▸ **ASSIGNMENT**: Find all lines in the listing that include the word "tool", then copy them.

▸ **GIVEN INFORMATION**:
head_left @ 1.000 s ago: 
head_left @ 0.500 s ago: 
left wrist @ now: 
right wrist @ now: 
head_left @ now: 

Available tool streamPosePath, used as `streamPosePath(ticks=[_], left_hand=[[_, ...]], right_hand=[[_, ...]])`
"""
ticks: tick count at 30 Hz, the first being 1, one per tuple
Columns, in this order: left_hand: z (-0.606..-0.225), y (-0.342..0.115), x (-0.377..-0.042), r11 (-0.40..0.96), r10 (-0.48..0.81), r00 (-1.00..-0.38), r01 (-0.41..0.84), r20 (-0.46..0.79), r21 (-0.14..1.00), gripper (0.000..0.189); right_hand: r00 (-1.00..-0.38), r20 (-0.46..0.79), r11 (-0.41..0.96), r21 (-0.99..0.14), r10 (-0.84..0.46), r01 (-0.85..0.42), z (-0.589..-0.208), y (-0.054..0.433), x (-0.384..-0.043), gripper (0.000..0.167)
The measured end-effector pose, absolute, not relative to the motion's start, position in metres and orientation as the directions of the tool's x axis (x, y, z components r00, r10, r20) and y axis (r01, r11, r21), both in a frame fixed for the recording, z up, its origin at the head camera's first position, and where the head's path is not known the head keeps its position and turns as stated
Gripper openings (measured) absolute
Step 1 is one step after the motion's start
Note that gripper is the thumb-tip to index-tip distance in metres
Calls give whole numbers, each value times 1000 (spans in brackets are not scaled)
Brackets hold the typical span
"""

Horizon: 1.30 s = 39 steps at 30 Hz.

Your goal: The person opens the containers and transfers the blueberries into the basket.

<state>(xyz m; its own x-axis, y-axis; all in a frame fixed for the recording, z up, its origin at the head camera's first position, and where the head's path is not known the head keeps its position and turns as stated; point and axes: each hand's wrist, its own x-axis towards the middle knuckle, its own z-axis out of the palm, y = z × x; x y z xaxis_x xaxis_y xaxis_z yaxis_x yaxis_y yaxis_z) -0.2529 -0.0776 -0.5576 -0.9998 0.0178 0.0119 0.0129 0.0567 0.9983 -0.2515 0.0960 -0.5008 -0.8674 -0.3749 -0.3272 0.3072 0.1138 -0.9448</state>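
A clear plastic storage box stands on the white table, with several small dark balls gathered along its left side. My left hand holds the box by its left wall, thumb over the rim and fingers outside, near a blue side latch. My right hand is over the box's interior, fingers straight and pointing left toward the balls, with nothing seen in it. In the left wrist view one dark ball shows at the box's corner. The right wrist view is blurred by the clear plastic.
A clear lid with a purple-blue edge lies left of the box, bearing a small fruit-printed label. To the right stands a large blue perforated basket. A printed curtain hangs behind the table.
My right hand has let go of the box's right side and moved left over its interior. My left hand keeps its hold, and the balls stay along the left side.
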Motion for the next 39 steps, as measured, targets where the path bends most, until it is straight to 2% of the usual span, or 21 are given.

▸ **YOUR RESPONSE**:
Available tool streamPosePath, used as `streamPosePath(ticks=[_], left_hand=[[_, ...]], right_hand=[[_, ...]])`
The measured end-effector pose, absolute, not relative to the motion's start, position in metres and orientation as the directions of the tool's x axis (x, y, z components r00, r10, r20) and y axis (r01, r11, r21), both in a frame fixed for the recording, z up, its origin at the head camera's first position, and where the head's path is not known the head keeps its position and turns as stated

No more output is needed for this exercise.